▶ [WHAT YOU SHOULD DO]: Could you copy, exactly as written, every line from the first line of the records through the one containing "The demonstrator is"?

-*-

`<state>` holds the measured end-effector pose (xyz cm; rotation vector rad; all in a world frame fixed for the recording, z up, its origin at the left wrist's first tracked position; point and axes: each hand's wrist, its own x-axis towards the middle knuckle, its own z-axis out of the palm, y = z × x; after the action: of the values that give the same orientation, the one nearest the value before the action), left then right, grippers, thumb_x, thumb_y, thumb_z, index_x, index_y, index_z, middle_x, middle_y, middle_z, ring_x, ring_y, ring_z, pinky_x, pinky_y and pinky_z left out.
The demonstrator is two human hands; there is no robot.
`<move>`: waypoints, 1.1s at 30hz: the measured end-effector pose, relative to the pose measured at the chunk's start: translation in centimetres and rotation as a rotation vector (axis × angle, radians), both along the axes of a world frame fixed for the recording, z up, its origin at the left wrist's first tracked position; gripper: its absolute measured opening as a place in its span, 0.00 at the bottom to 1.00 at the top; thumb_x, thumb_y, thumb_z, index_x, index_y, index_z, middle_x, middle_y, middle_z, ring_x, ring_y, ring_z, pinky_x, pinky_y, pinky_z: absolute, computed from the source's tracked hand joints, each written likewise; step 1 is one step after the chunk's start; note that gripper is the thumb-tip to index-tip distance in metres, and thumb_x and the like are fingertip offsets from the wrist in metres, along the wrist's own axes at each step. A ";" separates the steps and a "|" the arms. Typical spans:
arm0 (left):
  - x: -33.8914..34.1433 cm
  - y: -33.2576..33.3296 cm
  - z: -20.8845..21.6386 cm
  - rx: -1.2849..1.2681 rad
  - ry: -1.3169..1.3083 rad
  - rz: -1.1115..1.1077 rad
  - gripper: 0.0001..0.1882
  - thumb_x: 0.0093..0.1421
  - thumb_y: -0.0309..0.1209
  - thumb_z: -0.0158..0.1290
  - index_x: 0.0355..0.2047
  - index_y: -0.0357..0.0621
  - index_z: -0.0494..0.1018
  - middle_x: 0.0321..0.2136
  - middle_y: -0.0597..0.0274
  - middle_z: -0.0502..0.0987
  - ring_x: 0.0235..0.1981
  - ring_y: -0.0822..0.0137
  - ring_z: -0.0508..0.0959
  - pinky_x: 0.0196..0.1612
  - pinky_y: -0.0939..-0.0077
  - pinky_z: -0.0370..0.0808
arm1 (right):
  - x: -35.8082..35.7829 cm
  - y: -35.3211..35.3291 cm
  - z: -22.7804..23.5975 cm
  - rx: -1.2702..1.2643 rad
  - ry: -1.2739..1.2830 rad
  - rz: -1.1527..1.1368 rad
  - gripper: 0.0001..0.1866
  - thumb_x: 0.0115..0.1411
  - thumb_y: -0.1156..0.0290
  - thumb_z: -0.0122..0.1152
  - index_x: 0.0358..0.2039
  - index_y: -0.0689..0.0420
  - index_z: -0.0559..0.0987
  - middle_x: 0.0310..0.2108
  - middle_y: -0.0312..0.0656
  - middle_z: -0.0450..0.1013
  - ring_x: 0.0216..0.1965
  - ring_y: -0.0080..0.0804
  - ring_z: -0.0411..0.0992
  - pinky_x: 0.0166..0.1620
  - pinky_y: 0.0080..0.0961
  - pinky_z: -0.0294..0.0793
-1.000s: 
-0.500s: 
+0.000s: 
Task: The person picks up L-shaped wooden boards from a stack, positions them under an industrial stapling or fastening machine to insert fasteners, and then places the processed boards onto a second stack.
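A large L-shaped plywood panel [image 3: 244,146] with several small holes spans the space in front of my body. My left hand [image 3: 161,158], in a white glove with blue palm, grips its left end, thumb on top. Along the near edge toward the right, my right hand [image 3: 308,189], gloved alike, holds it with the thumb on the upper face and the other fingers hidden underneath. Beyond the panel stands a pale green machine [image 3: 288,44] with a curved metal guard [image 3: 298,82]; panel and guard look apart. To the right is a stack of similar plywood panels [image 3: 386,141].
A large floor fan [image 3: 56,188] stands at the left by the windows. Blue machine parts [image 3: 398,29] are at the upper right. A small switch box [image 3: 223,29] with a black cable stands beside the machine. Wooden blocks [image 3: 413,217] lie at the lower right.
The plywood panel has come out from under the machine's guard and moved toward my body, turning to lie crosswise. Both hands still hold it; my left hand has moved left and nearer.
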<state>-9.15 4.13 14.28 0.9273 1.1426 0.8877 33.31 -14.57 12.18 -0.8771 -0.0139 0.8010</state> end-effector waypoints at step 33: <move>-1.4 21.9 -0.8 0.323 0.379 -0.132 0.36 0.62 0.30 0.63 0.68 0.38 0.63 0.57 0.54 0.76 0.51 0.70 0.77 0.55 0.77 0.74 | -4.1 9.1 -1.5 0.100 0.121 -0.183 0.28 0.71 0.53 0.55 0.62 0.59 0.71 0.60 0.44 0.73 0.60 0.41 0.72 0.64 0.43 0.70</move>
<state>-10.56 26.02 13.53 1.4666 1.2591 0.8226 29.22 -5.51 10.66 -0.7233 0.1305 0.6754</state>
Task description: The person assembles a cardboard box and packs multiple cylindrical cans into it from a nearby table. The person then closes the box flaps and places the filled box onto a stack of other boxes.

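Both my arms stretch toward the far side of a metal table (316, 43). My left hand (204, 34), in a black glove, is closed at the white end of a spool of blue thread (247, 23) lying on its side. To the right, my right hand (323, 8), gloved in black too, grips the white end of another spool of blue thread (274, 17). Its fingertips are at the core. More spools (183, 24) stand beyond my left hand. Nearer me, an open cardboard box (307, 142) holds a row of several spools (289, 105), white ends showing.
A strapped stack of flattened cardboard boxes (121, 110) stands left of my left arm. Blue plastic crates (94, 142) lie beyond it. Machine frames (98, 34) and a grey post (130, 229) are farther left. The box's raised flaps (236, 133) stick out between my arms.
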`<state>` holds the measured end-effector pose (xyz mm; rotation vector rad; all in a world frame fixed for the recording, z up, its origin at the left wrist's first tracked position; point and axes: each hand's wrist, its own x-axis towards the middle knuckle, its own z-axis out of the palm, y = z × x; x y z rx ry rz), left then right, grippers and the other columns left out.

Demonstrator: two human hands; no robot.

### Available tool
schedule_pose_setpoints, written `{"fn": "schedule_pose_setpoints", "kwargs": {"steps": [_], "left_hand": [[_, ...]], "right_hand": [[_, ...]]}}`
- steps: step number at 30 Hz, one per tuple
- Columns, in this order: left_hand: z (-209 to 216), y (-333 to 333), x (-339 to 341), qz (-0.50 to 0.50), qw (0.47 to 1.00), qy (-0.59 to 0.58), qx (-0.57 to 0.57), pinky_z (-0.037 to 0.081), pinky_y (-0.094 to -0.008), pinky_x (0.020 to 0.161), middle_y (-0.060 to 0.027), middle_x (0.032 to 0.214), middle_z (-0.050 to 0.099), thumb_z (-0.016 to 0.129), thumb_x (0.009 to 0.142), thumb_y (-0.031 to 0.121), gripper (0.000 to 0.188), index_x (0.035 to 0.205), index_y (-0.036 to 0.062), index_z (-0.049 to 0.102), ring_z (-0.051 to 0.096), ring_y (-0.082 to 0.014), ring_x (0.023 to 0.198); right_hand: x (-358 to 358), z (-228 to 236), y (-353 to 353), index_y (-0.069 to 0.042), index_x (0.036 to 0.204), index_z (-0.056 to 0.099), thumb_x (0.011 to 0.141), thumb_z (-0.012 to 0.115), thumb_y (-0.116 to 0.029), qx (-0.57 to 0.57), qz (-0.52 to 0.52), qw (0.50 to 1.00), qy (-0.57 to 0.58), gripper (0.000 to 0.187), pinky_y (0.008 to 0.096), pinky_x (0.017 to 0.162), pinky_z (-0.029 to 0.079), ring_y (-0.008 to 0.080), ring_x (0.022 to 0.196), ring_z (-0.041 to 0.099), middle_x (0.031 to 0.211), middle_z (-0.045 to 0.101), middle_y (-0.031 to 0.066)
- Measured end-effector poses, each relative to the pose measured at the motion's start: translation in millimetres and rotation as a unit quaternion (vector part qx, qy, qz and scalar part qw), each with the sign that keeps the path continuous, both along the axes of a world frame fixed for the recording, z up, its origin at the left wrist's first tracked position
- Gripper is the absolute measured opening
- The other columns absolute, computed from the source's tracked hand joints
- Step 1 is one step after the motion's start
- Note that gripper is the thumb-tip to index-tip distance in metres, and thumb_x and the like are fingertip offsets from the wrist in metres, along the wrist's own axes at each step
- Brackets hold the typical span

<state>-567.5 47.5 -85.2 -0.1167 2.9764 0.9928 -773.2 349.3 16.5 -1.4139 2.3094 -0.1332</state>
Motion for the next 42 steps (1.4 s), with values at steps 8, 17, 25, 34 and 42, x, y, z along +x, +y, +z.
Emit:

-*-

▶ [THE ANSWER]:
`<state>` holds the measured end-effector pose (xyz cm; rotation vector rad; all in a world frame fixed for the recording, z up, its origin at the left wrist's first tracked position; point and axes: each hand's wrist, its own x-axis towards the middle knuckle, its own z-axis out of the palm, y = z × x; after the action: of the values that give the same orientation, the one nearest the value before the action), left then right, grippers, thumb_x, thumb_y, thumb_z, index_x, index_y, index_z, middle_x, middle_y, middle_z, ring_x, ring_y, ring_z, pinky_x, pinky_y and pinky_z left out.
The demonstrator is two human hands; there is no robot.

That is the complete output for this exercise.